El Vuelo Del Estornino

 Era mediodía en la llanura y el viento golpeaba la marea de hierba seca. El paisaje era invariante, sin más pausas que un monte lejano de eucaliptos y un espinillo solitario en una loma sin hierba. Al pie del árbol yacía un estornino, postrado entre dos raíces apenas suficientes para contenerlo. Había pasado casi un día desde que, en su vuelo con la bandada al atardecer, se desvaneció repentinamente y cayó, reaccionando justo para guiar su caída hacia el espinillo que, si bien evitó una caída directa, lo hirió en la cabeza y el lomo.

Alrededor de una hora aleteó entre la tierra seca intentando levantar vuelo, asustado y colérico, pero solo alcanzó las raíces. Cuando finalmente le dio por mirar al cielo, la bandada ya no acariciaba la luz del poniente, y estaba anocheciendo.

El ave no conocía el crepúsculo en silencio, acostumbrado desde siempre a la estridencia de la bandada que anidaba en los eucaliptos que formaban el monte a dos o tres kilómetros de donde ahora estaba. Allí los árboles se erguían contenidos por la curva de un arroyo. Conocía cada árbol y cada rama de ese monte; sabía incluso el sabor preciso del agua cuando los eucaliptos dejaban caer semillas a fines del otoño; anidaba en la misma rama a la que, una noche, su madre no volvió. Varias veces engendró pichones. No sabía cuántos de ellos volaban a su lado en la bandada cada atardecer, en esa melodía silenciosa que solo interpretan las bandadas de estorninos, ondeando en formas sucesivas, como un fuego de artificio vivo. Lo espontáneo es atributo del arte más bello, y este se presenta tan soberbiamente bello, libre de fundamentos, que el hombre sólo puede anhelarlo.

No escuchaba siquiera un sonido lejano de todo eso; estaba solo, y el frío de la noche se le hacía insoportable. Solo dejó de temblar cuando oyó el paso de un zorro demasiado cerca, siguiendo un rastro que no encontró, y el miedo lo petrificó. Apenas hasta el alba, la luz reanimó al ave. A media mañana ya había olvidado el frío y estuvo presente por algo más de una hora. Una mosca, la primera, lo molestó, pero apenas reaccionaba.

Y así llegó el mediodía, mientras el ave se estremecía perdiendo la conciencia de a ratos y volviendo en sí unas cuantas veces, cuando una descarga de adrenalina lo despabilaba. Antes de las dos de la tarde intentó volar por última vez. Fue cuando el cansancio se volvió un dolor abrumador en el lomo. Dos horas más pasaron, con la resignación amarga de la derrota. Ya no sentía miedo. Su respiración se había vuelto áspera y cada vez menos frecuente. Cerró los ojos un momento, la soledad lo envolvió. Sintió crecer en el pecho un rumor: era el silencio.

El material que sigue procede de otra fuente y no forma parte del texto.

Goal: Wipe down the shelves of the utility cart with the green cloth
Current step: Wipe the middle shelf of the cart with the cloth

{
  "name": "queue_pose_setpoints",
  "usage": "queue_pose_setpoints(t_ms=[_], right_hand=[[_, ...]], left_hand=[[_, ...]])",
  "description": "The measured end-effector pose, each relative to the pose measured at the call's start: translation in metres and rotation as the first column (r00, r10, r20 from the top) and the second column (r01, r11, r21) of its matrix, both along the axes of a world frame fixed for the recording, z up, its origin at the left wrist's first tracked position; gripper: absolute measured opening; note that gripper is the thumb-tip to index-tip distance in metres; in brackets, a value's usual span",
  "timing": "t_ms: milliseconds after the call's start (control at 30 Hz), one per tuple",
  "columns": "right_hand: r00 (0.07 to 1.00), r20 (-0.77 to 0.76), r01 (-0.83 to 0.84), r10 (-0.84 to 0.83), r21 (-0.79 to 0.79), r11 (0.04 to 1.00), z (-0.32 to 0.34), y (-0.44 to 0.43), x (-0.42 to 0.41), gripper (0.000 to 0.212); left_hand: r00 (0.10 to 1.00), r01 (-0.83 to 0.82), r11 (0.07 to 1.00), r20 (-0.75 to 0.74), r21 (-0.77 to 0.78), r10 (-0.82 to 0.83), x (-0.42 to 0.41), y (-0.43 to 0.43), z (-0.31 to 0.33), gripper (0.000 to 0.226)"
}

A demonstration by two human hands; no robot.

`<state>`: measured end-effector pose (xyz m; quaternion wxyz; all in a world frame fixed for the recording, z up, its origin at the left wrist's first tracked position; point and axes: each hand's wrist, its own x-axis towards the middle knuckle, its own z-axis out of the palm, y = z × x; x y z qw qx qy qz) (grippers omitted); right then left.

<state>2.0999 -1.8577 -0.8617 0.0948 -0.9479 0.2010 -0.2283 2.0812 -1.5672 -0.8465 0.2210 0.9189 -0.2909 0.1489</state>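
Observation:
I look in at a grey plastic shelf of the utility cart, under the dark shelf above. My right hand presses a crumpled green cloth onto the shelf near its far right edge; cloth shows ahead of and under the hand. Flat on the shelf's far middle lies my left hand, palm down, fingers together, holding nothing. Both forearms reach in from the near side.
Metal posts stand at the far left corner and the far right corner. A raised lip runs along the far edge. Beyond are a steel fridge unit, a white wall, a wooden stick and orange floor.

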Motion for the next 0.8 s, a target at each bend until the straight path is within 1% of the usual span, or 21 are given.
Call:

Al volver a abrir los ojos, un rayo de sol que lo encandilaba le salpicó unas notas de sombra fugaz. Por reflejo, giró su cabeza, que quedó levemente inclinada hacia el cielo. Un momento después, un cardumen de sombras veloces se deslizó por el suelo, por el lomo del ave y por la corteza del árbol. Resonaban ágiles aleteos, y pronto floreció el piar de la bandada de estorninos en una explosión de formas frenéticas, incontenibles, que se desplegaban frente a la mirada extenuada del que ya no vuela con ellos. 

El exuberante cúmulo de mil sombras se tornó sin capricho en una holgada onda de un látigo que no estalla. De pronto la masa se volvió compacta, ascendió y llovió en picada. Las infinitas siluetas se acumulaban y replegaban. Parecían gravitar. La urgencia de uno era la urgencia de todos, y la horda huía en todas direcciones, para, luego, volver a unirse y ser liebre, manto y bestia.

El caído pudo ver su magia durante varios minutos, incluso después de haber alcanzado su punto más esplendoroso. La masa viva le gritaba, lo envolvía y lo sobrecogía. Sintió que el dolor, que seguía allí, ya no lo tocaba. La resignación ya no sabía a derrota. Inspiró por última vez.

Su vista se fue oscureciendo, pero nunca cerró sus ojos. Siguió contemplando el faraónico espectáculo del que alguna vez había formado parte. La distancia le reveló la belleza.  Supo, de algún modo, que existía algo más que las cosas de siempre. 

Pudo, en su último momento, verse a sí mismo en el vuelo de los otros, y sentir, en sus alas quietas, el viento que otras alas cortaban. Su alma, que antes le había pedido volar, ahora le pedía soltar. El silencio en el pecho se vuelve abismo, y suelta su último suspiro. Todavía duraba la tarde, y la bandada comenzaba a disgregarse. El sol aún reinaba en la roja mesa del ocaso.